L’ampleur de cette correction a été mesurée en termes de liquidations. Rien que vendredi, comme nous l’avons anticipé, le montant des positions liquidées a été estimé à environ 19 milliards de dollars.

En ce qui concerne le Bitcoin (BTC), l’effondrement s’est produit en deux phases distinctes, suivant l’escalade géopolitique :

  1. Premier impact (Chine) : au moment de l’annonce des restrictions sur les terres rares par la Chine, le BTC a subi une perte initiale d’environ 5 %, puis est tombé à 116 000 dollars.
  2. Deuxième impact (Trump) : au plus fort du conflit, le Bitcoin a perdu 11 % supplémentaires après l’annonce par Trump de droits de douane de 100 %, atteignant un minimum de 103 084 dollars.
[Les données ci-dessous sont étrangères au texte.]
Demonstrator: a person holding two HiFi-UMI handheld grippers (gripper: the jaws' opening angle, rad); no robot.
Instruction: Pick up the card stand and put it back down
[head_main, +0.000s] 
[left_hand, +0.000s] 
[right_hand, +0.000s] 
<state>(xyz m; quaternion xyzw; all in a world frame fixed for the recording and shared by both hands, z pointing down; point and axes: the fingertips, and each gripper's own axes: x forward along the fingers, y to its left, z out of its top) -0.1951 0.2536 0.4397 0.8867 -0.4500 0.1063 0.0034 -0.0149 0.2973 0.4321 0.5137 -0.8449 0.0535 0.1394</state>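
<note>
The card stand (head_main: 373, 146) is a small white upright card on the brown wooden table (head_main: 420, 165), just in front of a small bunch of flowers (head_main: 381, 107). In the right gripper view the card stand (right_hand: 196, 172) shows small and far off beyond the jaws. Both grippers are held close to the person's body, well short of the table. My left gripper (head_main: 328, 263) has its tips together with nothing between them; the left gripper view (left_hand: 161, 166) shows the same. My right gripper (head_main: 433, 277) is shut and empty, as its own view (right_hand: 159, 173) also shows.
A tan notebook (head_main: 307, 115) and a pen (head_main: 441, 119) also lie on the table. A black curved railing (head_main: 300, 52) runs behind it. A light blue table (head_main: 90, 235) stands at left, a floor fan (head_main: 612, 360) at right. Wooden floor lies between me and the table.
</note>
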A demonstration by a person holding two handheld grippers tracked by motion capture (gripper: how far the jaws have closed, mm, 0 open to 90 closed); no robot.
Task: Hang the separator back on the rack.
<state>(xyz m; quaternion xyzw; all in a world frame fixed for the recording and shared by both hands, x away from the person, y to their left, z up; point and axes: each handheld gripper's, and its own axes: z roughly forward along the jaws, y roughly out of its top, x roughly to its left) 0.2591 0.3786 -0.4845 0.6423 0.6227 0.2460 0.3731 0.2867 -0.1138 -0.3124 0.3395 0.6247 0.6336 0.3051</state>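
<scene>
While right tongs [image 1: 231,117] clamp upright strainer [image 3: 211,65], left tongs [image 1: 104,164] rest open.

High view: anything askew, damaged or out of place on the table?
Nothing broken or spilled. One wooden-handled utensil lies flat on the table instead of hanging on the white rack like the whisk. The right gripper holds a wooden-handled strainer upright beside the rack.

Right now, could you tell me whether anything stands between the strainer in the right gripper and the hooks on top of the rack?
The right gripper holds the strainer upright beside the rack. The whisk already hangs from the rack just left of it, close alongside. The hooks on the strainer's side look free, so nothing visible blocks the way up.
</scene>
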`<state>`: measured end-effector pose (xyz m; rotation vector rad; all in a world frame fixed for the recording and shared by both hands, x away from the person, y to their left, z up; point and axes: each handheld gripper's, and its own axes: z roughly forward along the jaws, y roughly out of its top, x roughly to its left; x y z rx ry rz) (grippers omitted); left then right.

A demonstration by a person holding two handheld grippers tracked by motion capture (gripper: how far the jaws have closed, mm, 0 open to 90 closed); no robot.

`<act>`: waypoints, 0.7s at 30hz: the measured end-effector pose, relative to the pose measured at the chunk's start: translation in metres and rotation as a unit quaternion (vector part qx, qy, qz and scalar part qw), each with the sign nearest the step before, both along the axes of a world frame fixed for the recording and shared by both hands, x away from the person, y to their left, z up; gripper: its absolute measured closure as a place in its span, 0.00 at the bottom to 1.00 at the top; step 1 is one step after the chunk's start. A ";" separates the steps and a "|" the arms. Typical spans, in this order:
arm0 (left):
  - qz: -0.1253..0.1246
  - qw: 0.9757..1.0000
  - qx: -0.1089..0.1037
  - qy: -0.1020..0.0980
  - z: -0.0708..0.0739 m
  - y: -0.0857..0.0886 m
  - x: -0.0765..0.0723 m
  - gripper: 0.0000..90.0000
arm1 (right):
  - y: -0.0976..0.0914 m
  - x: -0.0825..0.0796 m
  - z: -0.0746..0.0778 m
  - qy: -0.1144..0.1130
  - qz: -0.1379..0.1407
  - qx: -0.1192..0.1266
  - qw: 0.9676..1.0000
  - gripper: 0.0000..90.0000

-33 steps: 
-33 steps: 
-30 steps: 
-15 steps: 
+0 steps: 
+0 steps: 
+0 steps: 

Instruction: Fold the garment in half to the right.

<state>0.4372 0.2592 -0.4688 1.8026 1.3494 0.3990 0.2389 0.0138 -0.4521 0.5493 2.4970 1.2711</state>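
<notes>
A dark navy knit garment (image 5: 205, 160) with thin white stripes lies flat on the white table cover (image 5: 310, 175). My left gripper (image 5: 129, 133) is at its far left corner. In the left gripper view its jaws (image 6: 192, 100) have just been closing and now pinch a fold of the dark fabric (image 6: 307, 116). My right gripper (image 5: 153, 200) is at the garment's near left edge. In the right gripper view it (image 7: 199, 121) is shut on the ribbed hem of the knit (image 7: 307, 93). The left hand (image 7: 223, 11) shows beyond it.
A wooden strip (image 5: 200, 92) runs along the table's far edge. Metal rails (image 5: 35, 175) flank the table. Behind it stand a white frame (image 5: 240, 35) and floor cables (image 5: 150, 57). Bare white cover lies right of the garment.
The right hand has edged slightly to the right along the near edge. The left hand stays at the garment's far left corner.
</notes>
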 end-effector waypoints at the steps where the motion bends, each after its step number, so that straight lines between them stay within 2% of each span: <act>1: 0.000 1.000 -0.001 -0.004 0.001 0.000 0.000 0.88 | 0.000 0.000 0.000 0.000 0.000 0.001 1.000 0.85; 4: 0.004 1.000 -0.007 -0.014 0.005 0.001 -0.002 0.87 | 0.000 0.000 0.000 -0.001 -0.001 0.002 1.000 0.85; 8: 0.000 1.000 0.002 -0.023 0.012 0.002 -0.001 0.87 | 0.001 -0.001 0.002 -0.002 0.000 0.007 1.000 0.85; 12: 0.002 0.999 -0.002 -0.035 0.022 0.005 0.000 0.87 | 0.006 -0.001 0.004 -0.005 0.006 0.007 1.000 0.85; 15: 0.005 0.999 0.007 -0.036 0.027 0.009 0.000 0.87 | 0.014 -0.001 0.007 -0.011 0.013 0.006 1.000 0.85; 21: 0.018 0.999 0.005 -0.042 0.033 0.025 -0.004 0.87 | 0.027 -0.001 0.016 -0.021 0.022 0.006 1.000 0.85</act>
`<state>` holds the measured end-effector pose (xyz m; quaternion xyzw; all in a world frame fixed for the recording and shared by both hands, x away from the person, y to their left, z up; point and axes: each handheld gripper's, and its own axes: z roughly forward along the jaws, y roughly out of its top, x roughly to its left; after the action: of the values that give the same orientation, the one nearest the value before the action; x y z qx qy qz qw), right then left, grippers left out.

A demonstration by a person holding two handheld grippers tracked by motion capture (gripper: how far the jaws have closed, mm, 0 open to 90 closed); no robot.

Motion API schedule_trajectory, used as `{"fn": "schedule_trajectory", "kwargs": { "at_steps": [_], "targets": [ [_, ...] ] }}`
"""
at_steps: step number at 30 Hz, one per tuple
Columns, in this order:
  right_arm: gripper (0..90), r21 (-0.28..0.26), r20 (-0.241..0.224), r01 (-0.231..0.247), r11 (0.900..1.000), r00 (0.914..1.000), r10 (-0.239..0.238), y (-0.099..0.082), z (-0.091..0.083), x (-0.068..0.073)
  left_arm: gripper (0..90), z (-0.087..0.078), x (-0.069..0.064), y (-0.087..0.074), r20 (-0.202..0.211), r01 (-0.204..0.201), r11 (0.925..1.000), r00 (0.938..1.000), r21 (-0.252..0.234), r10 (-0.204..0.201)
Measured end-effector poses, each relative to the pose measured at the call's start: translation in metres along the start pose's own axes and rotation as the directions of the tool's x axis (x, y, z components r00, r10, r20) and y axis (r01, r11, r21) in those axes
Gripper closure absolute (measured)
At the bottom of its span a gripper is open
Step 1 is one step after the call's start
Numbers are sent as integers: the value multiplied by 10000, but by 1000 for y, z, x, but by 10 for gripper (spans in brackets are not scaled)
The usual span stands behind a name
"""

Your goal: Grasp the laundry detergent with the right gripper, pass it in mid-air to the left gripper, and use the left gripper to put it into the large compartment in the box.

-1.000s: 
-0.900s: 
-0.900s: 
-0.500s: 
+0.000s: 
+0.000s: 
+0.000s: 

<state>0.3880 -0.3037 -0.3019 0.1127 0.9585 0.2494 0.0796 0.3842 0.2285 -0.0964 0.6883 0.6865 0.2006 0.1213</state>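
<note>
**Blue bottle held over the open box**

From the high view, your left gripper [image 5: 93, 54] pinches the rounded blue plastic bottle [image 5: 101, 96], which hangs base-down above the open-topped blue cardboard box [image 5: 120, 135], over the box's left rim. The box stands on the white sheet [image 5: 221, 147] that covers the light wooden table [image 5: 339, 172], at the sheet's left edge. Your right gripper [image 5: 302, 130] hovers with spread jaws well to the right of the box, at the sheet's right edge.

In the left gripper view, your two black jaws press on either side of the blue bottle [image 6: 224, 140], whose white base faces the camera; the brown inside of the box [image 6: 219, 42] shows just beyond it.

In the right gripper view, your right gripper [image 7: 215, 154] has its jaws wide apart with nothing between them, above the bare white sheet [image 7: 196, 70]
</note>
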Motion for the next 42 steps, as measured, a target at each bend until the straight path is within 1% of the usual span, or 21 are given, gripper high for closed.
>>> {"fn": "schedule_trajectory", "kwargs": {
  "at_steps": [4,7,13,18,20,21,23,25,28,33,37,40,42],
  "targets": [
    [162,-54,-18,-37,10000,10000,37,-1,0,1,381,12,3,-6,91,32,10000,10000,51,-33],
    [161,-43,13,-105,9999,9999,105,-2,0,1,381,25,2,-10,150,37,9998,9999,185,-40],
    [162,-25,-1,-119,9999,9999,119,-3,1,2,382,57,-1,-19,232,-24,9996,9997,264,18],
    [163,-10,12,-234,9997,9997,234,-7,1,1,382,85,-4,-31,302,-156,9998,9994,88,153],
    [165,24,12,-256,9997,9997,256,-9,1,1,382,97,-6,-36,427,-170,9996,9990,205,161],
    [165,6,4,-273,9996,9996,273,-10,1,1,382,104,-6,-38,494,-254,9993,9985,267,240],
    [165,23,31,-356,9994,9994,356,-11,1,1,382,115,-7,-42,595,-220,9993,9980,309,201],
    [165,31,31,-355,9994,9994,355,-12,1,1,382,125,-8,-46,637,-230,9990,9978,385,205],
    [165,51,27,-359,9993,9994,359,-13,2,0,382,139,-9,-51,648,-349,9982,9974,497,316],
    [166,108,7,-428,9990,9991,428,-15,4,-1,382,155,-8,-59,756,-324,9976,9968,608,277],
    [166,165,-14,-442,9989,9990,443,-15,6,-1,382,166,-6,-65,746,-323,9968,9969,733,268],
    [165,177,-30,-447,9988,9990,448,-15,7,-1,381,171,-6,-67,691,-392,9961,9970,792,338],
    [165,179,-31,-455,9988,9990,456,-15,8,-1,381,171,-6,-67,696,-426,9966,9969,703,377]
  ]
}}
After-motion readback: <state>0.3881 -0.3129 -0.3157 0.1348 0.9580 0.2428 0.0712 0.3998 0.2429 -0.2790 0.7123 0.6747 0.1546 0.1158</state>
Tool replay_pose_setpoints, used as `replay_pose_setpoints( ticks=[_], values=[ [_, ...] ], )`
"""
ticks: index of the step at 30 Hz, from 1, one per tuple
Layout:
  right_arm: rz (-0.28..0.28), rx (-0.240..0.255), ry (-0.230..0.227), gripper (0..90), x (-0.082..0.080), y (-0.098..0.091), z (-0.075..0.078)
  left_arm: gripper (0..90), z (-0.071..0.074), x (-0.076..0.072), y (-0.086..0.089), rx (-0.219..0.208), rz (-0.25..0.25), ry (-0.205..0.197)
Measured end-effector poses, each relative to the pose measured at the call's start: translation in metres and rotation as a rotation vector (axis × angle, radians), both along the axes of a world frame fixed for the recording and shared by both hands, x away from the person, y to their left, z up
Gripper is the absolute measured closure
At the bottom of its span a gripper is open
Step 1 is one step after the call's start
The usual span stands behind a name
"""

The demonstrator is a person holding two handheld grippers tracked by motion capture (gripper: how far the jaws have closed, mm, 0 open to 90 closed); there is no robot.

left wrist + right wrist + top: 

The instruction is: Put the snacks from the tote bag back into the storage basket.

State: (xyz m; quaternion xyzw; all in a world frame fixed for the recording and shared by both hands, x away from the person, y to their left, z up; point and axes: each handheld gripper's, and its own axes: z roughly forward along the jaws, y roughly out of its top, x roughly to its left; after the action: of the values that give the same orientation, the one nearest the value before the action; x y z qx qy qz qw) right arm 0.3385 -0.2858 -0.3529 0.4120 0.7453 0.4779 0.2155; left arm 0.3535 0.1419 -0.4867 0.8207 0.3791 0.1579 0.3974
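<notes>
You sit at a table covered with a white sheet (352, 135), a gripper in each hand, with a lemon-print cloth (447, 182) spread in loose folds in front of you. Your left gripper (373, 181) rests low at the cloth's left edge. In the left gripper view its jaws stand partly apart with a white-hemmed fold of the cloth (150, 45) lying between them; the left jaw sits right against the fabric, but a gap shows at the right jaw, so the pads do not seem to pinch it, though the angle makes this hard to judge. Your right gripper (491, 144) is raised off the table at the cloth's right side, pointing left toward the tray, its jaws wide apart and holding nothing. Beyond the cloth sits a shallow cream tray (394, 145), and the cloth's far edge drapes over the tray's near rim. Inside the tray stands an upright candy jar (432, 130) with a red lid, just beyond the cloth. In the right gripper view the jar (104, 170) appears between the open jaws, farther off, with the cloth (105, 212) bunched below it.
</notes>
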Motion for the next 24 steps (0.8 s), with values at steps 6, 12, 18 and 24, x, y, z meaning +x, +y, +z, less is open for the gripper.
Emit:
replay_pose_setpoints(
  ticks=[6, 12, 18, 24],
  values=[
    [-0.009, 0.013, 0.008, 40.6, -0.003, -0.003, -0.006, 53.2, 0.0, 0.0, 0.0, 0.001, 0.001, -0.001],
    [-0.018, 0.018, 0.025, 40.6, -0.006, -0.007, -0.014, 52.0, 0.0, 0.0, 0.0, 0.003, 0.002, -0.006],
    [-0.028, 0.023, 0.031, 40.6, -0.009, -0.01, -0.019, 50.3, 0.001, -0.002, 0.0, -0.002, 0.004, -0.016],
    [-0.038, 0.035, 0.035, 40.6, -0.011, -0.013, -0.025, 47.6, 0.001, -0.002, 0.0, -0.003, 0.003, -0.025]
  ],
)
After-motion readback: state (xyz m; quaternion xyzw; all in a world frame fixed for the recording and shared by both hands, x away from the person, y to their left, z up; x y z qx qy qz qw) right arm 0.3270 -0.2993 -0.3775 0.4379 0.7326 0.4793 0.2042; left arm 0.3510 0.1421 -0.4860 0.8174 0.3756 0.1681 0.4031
Ce crash a entraîné une perte totale de plus de 15 % pour le Bitcoin, amplifiée principalement par les liquidations massives enregistrées sur les bourses telles que Hyperliquid et Binance.

Réaction du marché des cryptomonnaies (ETH)

En ce qui concerne l’Ethereum (ETH), nous observons que, comme c’est souvent le cas en période d’extrême volatilité, sa dynamique a suivi celle du Bitcoin, mais avec un effet de levier légèrement supérieur en pourcentage.

Pour l’ETH également, le crash s’est déroulé en deux phases baissières distinctes, qui ont respectivement enregistré :

  1. Premier impact (Chine) : une baisse d’environ 7 %, amenant l’ETH à interagir avec le support à 4 000
  2. Deuxième impact (Trump) : l’escalade du conflit a provoqué la rupture décisive du support à 4 000 dollars, déclenchant une nouvelle baisse de 15 % qui a poussé le prix jusqu’à un minimum de 3 439 dollars.

Avec une perte totale supérieure à 21 %, Ethereum s’est montré plus sensible lors du flash crash, ce qui reflète sa caractéristique d’actif à volatilité intrinsèque plus élevée que celle du Bitcoin.

Le rebond du marché (reprise en V) 

Malgré le nombre colossal de liquidations et les performances négatives enregistrées vendredi, le marché a connu une reprise rapide et vigoureuse quelques minutes seulement après la fin de la vague de liquidations, confirmant un « rebond en V » classique.

  • Bitcoin (BTC) : après avoir atteint un minimum de 103 084 dollars, le BTC s’est négocié dans les heures qui ont suivi à environ 115 019 dollars, réalisant une reprise de plus de 11 % en quelques heures.
  • Ethereum (ETH) : après avoir perdu plus de 21 % lors du flash crash, l’ETH s’est à nouveau négocié au-dessus du seuil psychologique des 4 000 dollars. Plus précisément, le prix a atteint 4 157 dollars, soit une reprise d’environ 20 % par rapport aux niveaux minimaux atteints vendredi.

Ces reprises rapides et significatives nous confirment que, bien que le marché des cryptomonnaies soit en train de se formaliser, sa nature de marché libre de certaines réglementations et caractérisé par un niveau très élevé d’effet de levier le rend encore extrêmement vulnérable aux mouvements importants et aux manipulations potentielles du marché.

Pour conclure, une réflexion : comme le montre le rebond exceptionnel de ces dernières heures, ces chocs ne semblent pas altérer les fondamentaux solides à long terme de ce secteur, qui continue de faire preuve d’une résilience structurelle remarquable.Ce discours s’applique particulièrement au Bitcoin. Pour comprendre pourquoi, il suffit de comparer cet événement au dernier choc notable, le Covid Crash : le 12 mars 2020, le Bitcoin a chuté de 40 % en une seule journée.